Dear Stardog developers and users,
we are currently evaluating and benchmarking SPARQL-Endpoints w.r.t.
RDF reification and how they deal with a lot of metadata (e.g.
provenance, confidence, geospatial, time etc.) on per statement level.
As approaches using the graph identifier or introducing singleton
properties to simulate a statement identifier do not perform very well
at large scale or have other disadvantages, we focus on comparing these
approaches with direct ways of statement identifiers or reification. We
are currently writing and planning to submit a paper to WWW17 Conference
and therefore I would like to ask you some questions:
**bulk import option for reified statements**:
According to the documentation one can use the stardog:identifier() (aka
"reification") function to bind the statement identifier to a sparql
variable. I assume that using that technique I can write a SPARUL Query
to insert a triple t_2 which has the statement id of another triple t_1
as subject and can therefore "attach" metadata to t_1 (direct
reification). Is this correct?
But I think using SPARUL Queries won't scale for importing 2.5 billion triples within a reasonable time.

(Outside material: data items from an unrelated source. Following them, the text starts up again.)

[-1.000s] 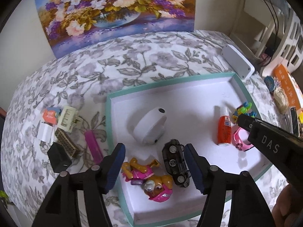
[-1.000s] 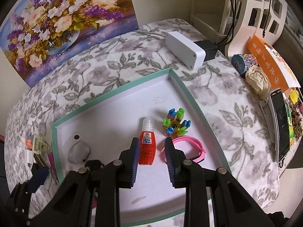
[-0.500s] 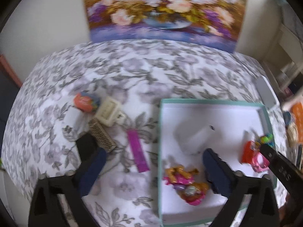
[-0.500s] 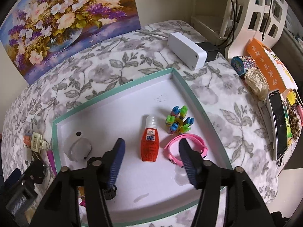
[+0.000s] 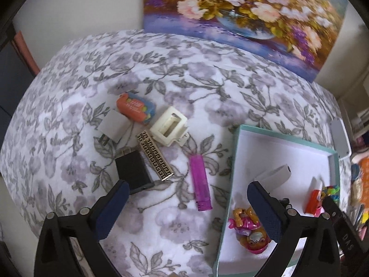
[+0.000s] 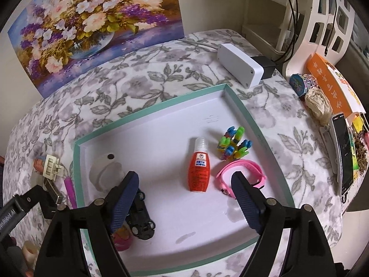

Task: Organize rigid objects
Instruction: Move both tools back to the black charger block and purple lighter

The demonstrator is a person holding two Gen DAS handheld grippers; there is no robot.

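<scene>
over at the left of the left wrist view, a cluster of loose things lies on the flowered surface (image 5: 69,106): an orange packet (image 5: 135,107), a white plug (image 5: 112,127), a cream clip (image 5: 169,126), a patterned bar (image 5: 155,158) and a black box (image 5: 134,172). the left hand-held gripper (image 5: 185,207) hangs above the lower middle of the frame, jaws spread wide and holding nothing. between its fingers, slightly ahead, lies the pink lighter (image 5: 200,183), its long axis running nearly up and down the frame, roughly in line with the fingers' reach, so i'd guess it's the next pick; this gripper is clearly the nearer one. just right of the lighter is the teal-rimmed tray (image 5: 233,173), already holding a white round device (image 5: 275,174) and a toy pup (image 5: 250,232). in the right wrist view, the right hand-held gripper (image 6: 185,204) is also spread and empty over the tray (image 6: 272,152), with the orange bottle (image 6: 198,169), coloured blocks (image 6: 234,143) and pink band (image 6: 239,174) ahead of it.
</scene>
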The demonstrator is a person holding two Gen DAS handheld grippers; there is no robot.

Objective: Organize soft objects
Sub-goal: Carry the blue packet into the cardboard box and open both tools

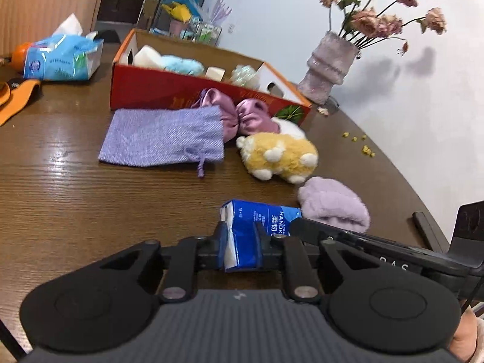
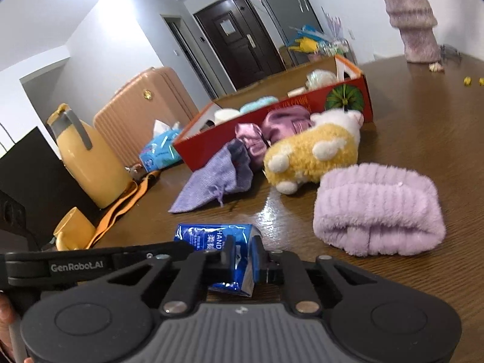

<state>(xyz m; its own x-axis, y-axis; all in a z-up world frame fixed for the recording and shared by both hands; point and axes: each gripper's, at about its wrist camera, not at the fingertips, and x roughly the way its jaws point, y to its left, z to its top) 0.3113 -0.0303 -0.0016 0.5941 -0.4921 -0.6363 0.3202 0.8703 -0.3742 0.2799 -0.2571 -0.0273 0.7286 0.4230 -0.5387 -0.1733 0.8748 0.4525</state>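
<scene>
Tissue pack point(image 1: 257, 230), blue pocket handkerchief type, sits low center in both wrist views, pinched from two sides: left gripper point(image 1: 240, 239) nearly closed on one end, right gripper point(image 2: 242, 252) nearly closed on the other end point(image 2: 211, 239), its wrapper crumpled there. Whether the pack touches the table can't be told. Surface is a dark brown wood-grain table point(image 1: 75, 196) with a curved edge, glossy, with light glare at left of the left view. Mid-frame lie a purple drawstring pouch point(image 1: 163, 136), pink satin scrunchies point(image 1: 242, 115), a yellow-and-white plush toy point(image 1: 278, 155) and a lilac fluffy headband point(image 1: 332, 205), the headband just beside the pack. Behind them a red open cardboard box point(image 1: 181, 90) holds white and pale blue soft items. Upper left of the left view: blue facial tissue bag point(image 1: 60, 57), orange strap point(image 1: 18, 99). Upper right: fuzzy grey-pink vase point(image 1: 329, 63) with dried pink flowers point(image 1: 378, 18) against a white wall point(image 1: 272, 15); small yellow bits point(image 1: 360, 142) scattered on the table. Right view shows at left a yellow thermos jug point(image 2: 87, 157) and a tan ribbed suitcase point(image 2: 145, 106), with a dark door point(image 2: 239, 42) at upper center.
</scene>
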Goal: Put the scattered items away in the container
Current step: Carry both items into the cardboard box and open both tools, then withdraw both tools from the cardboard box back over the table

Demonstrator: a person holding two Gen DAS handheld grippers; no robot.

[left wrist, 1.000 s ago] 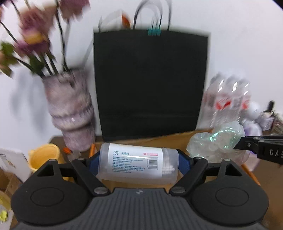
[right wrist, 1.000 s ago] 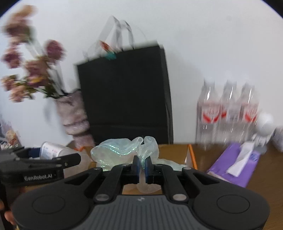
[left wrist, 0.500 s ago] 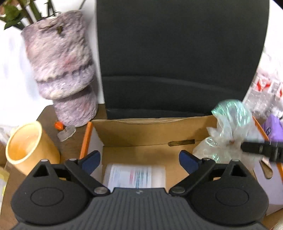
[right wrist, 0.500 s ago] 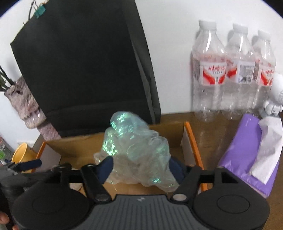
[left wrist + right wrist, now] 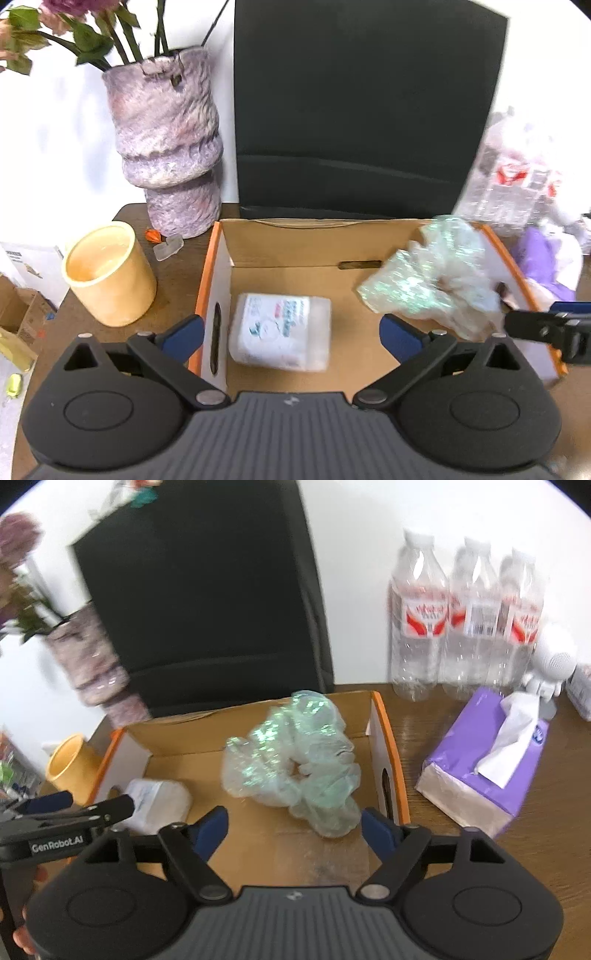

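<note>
Both your tools are spread apart and empty: lift the left tool [image 5: 291, 330] and right tool [image 5: 295, 825] straight up, clear of the cardboard box [image 5: 388, 738]. Just beyond them inside it, the white bottle [image 5: 280, 330] lies left, the crumpled plastic bag [image 5: 295, 764] right.

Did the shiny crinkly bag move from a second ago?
Yes. The crinkly bag left the right gripper and dropped into the cardboard box, away from its open fingers.

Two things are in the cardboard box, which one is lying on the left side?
The white labelled bottle, lying on its side by the left wall; the crumpled iridescent plastic bag is on the right.
</note>
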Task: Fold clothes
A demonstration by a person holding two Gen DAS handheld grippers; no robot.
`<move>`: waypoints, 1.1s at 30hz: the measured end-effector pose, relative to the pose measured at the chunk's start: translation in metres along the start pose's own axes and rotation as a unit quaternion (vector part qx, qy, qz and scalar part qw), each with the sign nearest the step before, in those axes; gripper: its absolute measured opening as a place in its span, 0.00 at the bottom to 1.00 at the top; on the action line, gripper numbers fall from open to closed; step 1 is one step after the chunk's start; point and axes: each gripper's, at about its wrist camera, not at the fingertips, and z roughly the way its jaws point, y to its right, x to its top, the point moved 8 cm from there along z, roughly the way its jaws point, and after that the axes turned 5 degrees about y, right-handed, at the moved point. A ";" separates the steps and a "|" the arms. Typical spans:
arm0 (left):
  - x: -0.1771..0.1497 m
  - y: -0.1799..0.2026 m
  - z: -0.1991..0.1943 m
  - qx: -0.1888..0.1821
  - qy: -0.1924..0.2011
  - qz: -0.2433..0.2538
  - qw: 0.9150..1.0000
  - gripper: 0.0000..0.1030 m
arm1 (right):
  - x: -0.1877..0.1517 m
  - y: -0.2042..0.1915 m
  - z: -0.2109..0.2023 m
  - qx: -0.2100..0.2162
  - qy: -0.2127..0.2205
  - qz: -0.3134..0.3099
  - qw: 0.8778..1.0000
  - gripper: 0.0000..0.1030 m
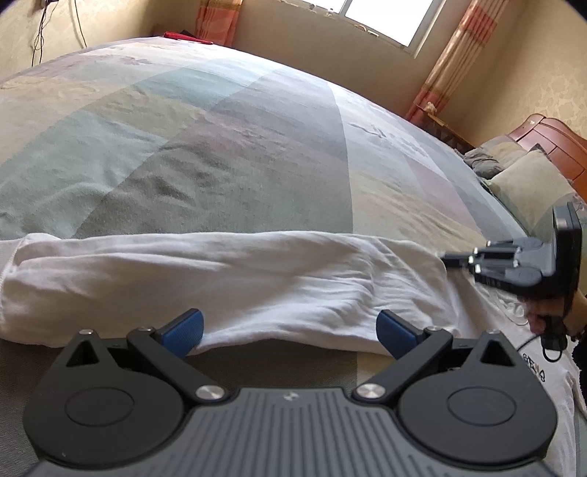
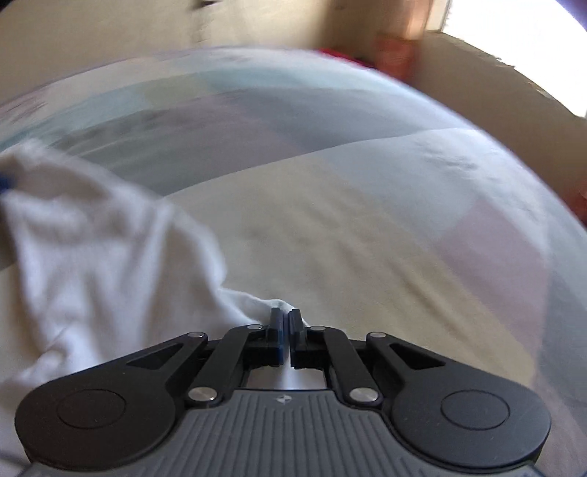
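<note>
A white garment (image 1: 220, 286) lies folded in a long band across the bed, with a printed part at its right end. My left gripper (image 1: 290, 328) stands open at the band's near edge, its blue pads (image 1: 183, 332) wide apart on either side of the cloth. In the left wrist view my right gripper (image 1: 453, 261) reaches in from the right, held by a hand (image 1: 543, 317). The blurred right wrist view shows the right gripper (image 2: 286, 316) shut on a bunched corner of the white garment (image 2: 91, 257), which trails off to the left.
The bed's patchwork cover (image 1: 220, 146) stretches away beyond the garment. Pillows (image 1: 521, 183) and a wooden headboard (image 1: 557, 143) are at the right. A red item (image 1: 187, 36) lies at the far edge. Window (image 1: 389, 18) and curtains (image 1: 451, 62) line the far wall.
</note>
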 end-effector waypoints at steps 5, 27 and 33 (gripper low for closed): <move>0.001 -0.003 -0.003 -0.003 0.004 -0.005 1.000 0.97 | 0.007 -0.001 -0.002 -0.031 0.007 0.016 0.999 0.19; 0.015 -0.096 -0.060 0.087 0.054 -0.116 0.988 0.97 | 0.097 -0.241 0.002 0.248 0.079 -0.150 0.954 0.44; 0.012 -0.113 -0.061 0.083 0.053 -0.142 0.985 0.97 | 0.091 -0.303 0.016 0.254 0.077 -0.234 0.935 0.39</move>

So is there any (file based) way to bulk load such reified statements?
It would be OK to assume that all the metadata belonging/referencing to
one statement needs to be grouped within a 'nested' statement, (although
you cannot reify a reified statement using that assumption, but that's
fine for my use case)
Maybe is there a way to do that using Tinkerpop/Gremlin using
Graphson Format?? But then I'm not sure what's going to happen with the
URI's. Because in property graphs the 'properties' and their 'values'
are more or less strings and I have RDF properties (so URI's) as
'properties' and RDF Objects (Literals --> thats easy, and URI's
--> could be a problem ) as 'values'.
I appreciate any information or help you can provide.
Best Regards
Johannes Frey